■ Problem statement: Write out the full listing exactly as given, minus the images.

■ Information supplied:

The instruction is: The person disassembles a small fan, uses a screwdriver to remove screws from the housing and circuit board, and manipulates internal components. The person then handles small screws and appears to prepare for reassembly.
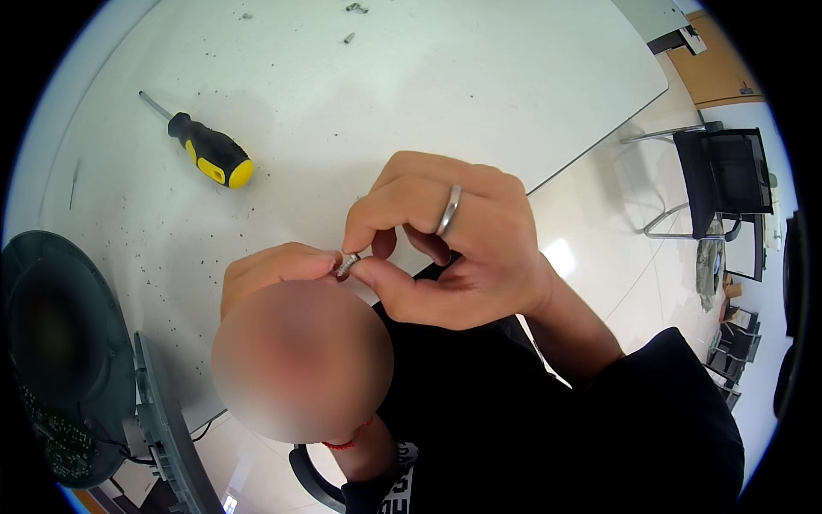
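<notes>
Thumb and index finger of my right hand (467, 244) pinch a small silvery threaded piece, which looks like a screw (346, 265). On that hand a plain metal ring (449, 210) circles one finger. My left hand (278, 264) meets it from the left, its fingertips closed against the other side of the same screw. A round blurred patch covers most of the left hand, so its remaining fingers are hidden. Both hands are held close together above the near side of the white table (445, 94).
A yellow and black screwdriver (211, 154) lies at the left. Small metal pieces (349, 38) rest at the far side among dark crumbs. A dark round housing (64, 317) and a grey plastic part (171, 411) stand near left. Beyond the table's right edge is a black chair (715, 171).
</notes>
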Available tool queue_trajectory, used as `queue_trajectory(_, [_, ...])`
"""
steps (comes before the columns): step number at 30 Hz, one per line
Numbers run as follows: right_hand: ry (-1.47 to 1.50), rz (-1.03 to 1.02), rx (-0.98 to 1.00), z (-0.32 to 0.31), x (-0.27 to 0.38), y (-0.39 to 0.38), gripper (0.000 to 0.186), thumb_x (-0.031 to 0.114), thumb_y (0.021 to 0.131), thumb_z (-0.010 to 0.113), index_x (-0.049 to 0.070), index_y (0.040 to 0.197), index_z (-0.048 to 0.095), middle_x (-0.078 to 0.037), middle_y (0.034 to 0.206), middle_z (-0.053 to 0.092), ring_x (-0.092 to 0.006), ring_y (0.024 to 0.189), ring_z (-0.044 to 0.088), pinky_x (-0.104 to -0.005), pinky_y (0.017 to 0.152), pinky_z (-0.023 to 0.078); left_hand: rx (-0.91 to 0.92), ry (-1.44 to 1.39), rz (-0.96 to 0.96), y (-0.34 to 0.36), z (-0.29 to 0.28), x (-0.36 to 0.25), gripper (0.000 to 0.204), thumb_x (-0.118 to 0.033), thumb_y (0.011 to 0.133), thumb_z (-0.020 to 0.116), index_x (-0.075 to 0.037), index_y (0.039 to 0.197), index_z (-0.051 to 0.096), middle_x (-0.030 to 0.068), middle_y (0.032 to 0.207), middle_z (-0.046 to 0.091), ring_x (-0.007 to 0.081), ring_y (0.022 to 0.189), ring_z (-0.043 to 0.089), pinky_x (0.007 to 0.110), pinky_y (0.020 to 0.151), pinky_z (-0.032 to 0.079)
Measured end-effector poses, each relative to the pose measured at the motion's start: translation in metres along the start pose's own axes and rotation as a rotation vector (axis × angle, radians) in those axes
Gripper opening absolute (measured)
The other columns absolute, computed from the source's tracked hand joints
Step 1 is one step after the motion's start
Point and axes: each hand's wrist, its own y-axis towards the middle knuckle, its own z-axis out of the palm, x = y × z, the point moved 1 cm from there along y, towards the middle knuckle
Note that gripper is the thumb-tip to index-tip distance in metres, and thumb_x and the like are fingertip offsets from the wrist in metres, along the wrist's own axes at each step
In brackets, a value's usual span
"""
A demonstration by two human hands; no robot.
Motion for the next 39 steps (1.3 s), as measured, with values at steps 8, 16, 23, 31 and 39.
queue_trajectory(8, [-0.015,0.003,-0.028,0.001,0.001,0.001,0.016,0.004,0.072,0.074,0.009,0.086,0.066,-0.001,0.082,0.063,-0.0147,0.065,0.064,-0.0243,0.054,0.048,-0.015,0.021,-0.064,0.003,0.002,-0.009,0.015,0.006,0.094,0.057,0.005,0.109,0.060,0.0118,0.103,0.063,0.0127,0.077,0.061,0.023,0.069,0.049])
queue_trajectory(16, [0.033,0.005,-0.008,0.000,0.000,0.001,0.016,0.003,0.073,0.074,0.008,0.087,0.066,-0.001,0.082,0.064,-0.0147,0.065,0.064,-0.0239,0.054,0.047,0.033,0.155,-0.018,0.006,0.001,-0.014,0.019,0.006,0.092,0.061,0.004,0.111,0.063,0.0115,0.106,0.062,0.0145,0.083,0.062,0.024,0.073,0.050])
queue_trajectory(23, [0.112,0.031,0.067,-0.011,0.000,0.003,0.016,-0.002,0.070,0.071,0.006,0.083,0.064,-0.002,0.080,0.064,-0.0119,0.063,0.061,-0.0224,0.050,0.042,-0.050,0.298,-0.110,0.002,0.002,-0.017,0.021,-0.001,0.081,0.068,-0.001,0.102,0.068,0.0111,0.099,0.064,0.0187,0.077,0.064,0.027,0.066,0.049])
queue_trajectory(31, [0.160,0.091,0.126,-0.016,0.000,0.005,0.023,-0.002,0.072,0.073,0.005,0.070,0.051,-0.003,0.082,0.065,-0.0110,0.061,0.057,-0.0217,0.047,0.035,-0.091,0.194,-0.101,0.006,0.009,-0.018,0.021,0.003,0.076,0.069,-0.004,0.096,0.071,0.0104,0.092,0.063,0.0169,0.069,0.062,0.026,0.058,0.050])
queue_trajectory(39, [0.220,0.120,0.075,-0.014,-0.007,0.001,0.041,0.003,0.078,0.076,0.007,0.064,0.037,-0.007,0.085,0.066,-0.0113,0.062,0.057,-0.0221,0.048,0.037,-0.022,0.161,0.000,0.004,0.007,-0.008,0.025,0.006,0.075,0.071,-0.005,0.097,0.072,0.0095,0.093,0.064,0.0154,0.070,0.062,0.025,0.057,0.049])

■ Answer space:
The instruction is: The person disassembles a small fan, uses a screwdriver to remove screws from the housing and circuit board, and manipulates internal components. The person then handles small screws and appears to prepare for reassembly.
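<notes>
Thumb and index finger of my right hand (467, 244) pinch a small silvery threaded piece, which looks like a screw (346, 265). On that hand a plain metal ring (449, 210) circles one finger. My left hand (278, 264) meets it from the left, its fingertips closed against the other side of the same screw. A round blurred patch covers most of the left hand, so its remaining fingers are hidden. Both hands are held close together above the near side of the white table (445, 94).
A yellow and black screwdriver (211, 154) lies at the left. Small metal pieces (349, 38) rest at the far side among dark crumbs. A dark round housing (64, 317) and a grey plastic part (171, 411) stand near left. Beyond the table's right edge is a black chair (715, 171).
</notes>
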Available tool queue_trajectory, used as `queue_trajectory(_, [_, ...])`
"""
steps (comes before the columns): step number at 30 Hz, one per line
Numbers run as follows: right_hand: ry (-1.47 to 1.50), rz (-1.03 to 1.02), rx (-0.98 to 1.00), z (-0.32 to 0.31), x (-0.27 to 0.38), y (-0.39 to 0.38), gripper (0.000 to 0.186), thumb_x (-0.031 to 0.114), thumb_y (0.021 to 0.131), thumb_z (-0.010 to 0.113), index_x (-0.049 to 0.070), index_y (0.040 to 0.197), index_z (-0.048 to 0.095), middle_x (-0.078 to 0.037), middle_y (0.034 to 0.206), middle_z (-0.053 to 0.092), ring_x (-0.092 to 0.006), ring_y (0.024 to 0.189), ring_z (-0.044 to 0.088), pinky_x (-0.104 to -0.005), pinky_y (0.017 to 0.152), pinky_z (-0.023 to 0.078); left_hand: rx (-0.91 to 0.92), ry (-1.44 to 1.39), rz (-0.96 to 0.96), y (-0.34 to 0.36), z (-0.29 to 0.28), x (-0.36 to 0.25), gripper (0.000 to 0.204), thumb_x (-0.118 to 0.033), thumb_y (0.011 to 0.133), thumb_z (-0.020 to 0.116), index_x (-0.075 to 0.037), index_y (0.039 to 0.197), index_z (-0.051 to 0.096), middle_x (-0.030 to 0.068), middle_y (0.032 to 0.207), middle_z (-0.046 to 0.091), ring_x (-0.007 to 0.081), ring_y (0.022 to 0.189), ring_z (-0.043 to 0.089), pinky_x (0.007 to 0.110), pinky_y (0.020 to 0.151), pinky_z (-0.032 to 0.079)
Measured end-effector poses, each relative to the pose measured at the motion's start: translation in metres along the start pose's own axes and rotation as a rotation vector (axis × angle, radians) in those axes
Gripper opening absolute (measured)
The other columns absolute, computed from the source's tracked hand joints
Step 1 is one step after the motion's start
Point and axes: each hand's wrist, its own y-axis towards the middle knuckle, its own z-axis out of the palm, x = y × z, the point moved 1 cm from there along y, towards the middle knuckle
Note that gripper is the thumb-tip to index-tip distance in metres, and thumb_x and the like are fingertip offsets from the wrist in metres, along the wrist's own axes at each step
In brackets, a value's usual span
"""
A demonstration by two human hands; no robot.
Motion for the next 39 steps (1.3 s), as measured, with values at steps 8, 16, 23, 31 and 39.
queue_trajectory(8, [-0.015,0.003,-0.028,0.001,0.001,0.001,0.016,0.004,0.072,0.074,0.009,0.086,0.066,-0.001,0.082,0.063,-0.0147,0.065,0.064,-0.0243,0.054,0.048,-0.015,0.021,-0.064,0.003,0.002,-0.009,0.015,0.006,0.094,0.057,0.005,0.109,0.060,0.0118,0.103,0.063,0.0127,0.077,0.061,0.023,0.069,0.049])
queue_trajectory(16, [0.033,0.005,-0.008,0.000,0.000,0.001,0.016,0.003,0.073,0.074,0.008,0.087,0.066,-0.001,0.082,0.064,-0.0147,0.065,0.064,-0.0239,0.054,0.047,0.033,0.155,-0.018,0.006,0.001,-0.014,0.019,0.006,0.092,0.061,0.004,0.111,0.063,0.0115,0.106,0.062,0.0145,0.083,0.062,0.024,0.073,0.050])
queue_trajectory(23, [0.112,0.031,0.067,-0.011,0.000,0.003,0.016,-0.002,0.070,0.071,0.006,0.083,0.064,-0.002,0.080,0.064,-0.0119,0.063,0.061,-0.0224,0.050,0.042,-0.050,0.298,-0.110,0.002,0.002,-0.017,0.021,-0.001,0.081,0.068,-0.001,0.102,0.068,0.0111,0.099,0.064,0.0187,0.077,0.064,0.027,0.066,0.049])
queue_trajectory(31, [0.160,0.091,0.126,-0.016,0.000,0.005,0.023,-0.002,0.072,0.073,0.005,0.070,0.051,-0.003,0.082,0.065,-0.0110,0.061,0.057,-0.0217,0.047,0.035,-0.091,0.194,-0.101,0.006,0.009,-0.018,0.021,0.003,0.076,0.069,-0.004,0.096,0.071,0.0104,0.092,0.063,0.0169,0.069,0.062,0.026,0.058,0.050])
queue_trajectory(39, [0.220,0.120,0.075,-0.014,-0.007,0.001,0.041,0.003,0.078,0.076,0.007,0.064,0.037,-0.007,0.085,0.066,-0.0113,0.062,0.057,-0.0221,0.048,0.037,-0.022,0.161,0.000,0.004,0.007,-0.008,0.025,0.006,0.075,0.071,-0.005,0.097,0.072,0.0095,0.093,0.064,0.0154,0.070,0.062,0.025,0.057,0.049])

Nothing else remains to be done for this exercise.